* [Problem description] Line by line, reproduce exactly the beginning of the listing below, ending with the line that contains "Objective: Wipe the" and adding nothing.

* [Entries supplied]
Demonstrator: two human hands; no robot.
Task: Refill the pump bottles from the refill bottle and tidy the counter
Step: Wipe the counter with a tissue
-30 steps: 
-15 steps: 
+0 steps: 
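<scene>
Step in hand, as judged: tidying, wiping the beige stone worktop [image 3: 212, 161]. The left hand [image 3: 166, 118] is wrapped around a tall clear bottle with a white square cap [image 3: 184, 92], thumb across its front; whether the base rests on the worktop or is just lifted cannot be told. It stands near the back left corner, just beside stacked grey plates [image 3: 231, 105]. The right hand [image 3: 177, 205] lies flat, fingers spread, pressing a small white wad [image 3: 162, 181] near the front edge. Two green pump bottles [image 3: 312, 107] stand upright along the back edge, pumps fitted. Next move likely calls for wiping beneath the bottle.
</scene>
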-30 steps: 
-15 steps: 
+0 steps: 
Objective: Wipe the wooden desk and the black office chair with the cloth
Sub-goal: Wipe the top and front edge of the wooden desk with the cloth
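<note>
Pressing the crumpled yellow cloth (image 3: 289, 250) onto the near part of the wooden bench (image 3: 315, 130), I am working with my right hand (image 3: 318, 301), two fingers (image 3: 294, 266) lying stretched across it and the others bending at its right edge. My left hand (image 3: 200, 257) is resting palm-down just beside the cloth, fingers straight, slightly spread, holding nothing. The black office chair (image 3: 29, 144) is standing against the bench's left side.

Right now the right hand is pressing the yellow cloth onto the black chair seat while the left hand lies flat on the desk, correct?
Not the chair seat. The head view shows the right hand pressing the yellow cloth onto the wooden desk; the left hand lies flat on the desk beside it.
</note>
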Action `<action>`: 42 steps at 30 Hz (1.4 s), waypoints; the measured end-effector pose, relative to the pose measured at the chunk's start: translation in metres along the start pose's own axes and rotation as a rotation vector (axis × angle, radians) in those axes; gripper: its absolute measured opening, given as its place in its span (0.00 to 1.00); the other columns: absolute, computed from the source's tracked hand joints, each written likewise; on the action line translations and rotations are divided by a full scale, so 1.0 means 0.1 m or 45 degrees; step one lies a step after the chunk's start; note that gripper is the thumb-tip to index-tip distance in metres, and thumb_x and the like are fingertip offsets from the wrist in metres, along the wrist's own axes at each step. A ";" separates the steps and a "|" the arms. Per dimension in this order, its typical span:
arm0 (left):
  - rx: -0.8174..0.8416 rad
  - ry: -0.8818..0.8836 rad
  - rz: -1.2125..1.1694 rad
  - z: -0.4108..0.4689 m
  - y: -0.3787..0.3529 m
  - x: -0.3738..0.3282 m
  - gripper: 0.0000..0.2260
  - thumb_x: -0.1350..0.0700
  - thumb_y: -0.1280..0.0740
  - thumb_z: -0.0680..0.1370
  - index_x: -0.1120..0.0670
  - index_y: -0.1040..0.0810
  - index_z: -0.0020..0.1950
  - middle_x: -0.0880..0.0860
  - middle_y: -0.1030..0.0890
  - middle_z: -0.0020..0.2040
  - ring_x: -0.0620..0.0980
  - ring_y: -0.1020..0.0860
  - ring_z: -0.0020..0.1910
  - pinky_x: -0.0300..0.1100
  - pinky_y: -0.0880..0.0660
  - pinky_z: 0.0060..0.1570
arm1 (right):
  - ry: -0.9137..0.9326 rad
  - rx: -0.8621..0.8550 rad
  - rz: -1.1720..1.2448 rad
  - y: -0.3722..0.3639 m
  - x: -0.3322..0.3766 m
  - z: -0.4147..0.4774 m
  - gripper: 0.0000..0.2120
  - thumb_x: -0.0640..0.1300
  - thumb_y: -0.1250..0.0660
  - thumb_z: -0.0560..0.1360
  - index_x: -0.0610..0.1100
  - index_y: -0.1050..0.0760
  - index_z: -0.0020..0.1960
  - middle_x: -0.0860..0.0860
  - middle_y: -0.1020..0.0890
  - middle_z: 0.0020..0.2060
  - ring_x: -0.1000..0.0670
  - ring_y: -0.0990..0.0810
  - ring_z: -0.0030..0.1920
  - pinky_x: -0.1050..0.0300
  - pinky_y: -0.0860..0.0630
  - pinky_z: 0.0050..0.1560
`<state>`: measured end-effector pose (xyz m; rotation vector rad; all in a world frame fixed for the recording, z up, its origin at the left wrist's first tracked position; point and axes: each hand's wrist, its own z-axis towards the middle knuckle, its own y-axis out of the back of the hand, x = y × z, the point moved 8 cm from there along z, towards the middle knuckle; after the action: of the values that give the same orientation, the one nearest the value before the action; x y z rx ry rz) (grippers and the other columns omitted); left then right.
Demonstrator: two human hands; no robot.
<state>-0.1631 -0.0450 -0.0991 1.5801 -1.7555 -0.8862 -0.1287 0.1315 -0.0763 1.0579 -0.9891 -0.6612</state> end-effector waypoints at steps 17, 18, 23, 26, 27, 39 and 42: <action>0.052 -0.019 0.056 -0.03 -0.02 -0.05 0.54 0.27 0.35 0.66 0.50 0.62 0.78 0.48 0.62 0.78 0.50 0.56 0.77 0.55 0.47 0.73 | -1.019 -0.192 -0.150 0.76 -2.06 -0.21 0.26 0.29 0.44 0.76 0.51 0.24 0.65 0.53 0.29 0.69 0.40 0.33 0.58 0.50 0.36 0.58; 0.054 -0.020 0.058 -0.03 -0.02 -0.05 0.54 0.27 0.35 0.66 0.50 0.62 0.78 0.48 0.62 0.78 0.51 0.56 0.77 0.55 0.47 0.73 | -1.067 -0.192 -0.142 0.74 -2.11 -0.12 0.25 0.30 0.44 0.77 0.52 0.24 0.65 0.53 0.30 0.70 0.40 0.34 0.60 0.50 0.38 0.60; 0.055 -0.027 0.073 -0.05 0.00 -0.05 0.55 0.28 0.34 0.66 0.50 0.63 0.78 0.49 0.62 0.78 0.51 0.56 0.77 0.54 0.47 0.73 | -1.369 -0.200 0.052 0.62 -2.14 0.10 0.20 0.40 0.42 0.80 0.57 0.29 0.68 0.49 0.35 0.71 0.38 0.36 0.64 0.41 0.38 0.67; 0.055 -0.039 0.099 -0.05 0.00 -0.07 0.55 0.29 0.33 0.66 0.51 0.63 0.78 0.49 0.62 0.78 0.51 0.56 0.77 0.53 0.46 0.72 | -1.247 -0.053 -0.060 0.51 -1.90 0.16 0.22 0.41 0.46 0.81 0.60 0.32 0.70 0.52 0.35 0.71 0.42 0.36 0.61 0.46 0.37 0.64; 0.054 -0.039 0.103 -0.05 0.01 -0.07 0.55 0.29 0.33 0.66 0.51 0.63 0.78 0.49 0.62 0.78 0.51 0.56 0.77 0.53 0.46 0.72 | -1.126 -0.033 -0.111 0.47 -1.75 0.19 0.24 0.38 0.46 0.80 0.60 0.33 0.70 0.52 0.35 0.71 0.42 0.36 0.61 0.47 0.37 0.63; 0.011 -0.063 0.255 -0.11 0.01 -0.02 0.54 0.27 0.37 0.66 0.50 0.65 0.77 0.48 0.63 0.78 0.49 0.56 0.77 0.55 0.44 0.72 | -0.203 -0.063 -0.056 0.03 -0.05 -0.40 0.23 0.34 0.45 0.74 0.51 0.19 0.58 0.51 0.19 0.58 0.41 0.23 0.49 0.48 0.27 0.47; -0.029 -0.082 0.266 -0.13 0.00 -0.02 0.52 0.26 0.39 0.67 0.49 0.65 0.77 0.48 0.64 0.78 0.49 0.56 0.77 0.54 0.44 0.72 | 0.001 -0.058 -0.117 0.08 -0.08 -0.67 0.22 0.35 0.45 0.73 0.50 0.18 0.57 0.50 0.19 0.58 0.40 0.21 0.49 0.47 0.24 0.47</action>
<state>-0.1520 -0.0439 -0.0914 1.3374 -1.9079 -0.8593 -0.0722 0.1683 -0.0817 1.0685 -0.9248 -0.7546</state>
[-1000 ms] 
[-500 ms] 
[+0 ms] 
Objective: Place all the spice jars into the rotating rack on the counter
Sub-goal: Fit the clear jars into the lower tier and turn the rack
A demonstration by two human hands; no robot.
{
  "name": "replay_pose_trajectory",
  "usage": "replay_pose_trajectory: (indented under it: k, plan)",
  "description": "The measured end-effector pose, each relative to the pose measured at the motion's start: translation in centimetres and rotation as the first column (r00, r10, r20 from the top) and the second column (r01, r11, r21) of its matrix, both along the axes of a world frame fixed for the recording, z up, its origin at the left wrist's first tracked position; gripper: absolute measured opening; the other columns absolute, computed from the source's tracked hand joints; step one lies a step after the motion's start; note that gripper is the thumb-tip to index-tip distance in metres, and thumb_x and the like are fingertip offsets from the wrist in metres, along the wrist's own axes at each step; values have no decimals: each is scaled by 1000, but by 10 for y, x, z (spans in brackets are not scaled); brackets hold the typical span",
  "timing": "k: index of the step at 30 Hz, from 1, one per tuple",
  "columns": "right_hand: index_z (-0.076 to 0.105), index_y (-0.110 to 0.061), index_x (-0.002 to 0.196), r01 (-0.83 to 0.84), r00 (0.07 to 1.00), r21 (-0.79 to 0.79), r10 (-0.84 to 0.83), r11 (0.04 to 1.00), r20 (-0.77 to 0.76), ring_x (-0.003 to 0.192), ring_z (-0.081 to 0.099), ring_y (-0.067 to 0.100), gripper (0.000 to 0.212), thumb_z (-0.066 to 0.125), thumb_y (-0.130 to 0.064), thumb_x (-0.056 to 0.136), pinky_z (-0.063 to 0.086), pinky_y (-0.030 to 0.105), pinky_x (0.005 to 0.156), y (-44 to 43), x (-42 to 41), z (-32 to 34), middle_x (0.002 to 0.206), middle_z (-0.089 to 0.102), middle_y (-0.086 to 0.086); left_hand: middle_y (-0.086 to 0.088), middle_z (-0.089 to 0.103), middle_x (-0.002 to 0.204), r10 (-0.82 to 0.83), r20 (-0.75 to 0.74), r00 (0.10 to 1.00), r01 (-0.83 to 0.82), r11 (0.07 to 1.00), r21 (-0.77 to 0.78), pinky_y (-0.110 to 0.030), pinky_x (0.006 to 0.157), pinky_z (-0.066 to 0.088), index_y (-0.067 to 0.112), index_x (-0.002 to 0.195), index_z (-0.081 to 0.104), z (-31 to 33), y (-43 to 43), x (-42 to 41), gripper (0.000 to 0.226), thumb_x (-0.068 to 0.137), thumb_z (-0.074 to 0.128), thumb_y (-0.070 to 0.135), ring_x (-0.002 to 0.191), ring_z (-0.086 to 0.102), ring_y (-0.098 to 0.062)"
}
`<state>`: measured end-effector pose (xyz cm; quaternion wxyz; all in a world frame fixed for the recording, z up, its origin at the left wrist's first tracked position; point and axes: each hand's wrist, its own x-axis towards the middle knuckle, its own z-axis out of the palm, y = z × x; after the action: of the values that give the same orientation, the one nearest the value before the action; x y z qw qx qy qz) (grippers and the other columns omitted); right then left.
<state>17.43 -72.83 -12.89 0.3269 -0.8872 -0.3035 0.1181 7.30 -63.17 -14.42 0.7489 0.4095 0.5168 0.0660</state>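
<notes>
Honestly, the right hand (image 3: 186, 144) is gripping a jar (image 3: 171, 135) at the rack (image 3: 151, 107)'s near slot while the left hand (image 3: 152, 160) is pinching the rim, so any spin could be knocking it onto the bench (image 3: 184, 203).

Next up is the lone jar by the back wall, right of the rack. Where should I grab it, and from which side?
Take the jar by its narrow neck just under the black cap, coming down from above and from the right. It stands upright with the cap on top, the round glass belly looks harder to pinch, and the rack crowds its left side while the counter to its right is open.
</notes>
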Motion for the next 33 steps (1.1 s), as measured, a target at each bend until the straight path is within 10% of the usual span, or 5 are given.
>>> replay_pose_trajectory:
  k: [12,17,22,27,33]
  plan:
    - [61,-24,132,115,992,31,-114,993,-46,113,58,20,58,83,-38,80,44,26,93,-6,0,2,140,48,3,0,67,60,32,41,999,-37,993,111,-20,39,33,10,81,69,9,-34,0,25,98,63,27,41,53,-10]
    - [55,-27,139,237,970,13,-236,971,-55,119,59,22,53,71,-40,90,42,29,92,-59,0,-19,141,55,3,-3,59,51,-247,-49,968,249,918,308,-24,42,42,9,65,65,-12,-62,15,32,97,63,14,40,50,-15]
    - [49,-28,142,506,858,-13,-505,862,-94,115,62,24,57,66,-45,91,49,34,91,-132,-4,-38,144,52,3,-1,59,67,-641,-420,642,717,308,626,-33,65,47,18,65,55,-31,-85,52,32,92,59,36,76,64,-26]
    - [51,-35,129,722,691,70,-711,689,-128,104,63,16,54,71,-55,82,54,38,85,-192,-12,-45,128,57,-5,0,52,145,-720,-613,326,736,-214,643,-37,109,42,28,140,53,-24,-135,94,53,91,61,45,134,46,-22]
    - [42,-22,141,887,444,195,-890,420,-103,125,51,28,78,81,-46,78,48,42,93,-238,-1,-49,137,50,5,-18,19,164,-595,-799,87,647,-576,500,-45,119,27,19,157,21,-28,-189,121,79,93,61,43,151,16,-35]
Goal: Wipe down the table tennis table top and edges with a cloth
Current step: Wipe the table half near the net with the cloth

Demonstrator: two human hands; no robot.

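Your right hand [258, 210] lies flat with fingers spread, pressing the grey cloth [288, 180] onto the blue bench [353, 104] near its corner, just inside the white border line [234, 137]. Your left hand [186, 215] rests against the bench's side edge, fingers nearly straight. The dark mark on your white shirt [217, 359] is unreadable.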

* [Solution to this problem]
Demonstrator: two human hands; no robot.
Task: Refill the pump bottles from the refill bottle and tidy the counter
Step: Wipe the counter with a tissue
-30 steps: 
-15 steps: 
+0 steps: 
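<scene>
Step in hand, as judged: tidying, wiping the beige stone worktop [image 3: 212, 161]. The left hand [image 3: 166, 118] is wrapped around a tall clear bottle with a white square cap [image 3: 184, 92], thumb across its front; whether the base rests on the worktop or is just lifted cannot be told. It stands near the back left corner, just beside stacked grey plates [image 3: 231, 105]. The right hand [image 3: 177, 205] lies flat, fingers spread, pressing a small white wad [image 3: 162, 181] near the front edge. Two green pump bottles [image 3: 312, 107] stand upright along the back edge, pumps fitted. Next move likely calls for wiping beneath the bottle.
</scene>
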-30 steps: 
-15 steps: 
+0 steps: 
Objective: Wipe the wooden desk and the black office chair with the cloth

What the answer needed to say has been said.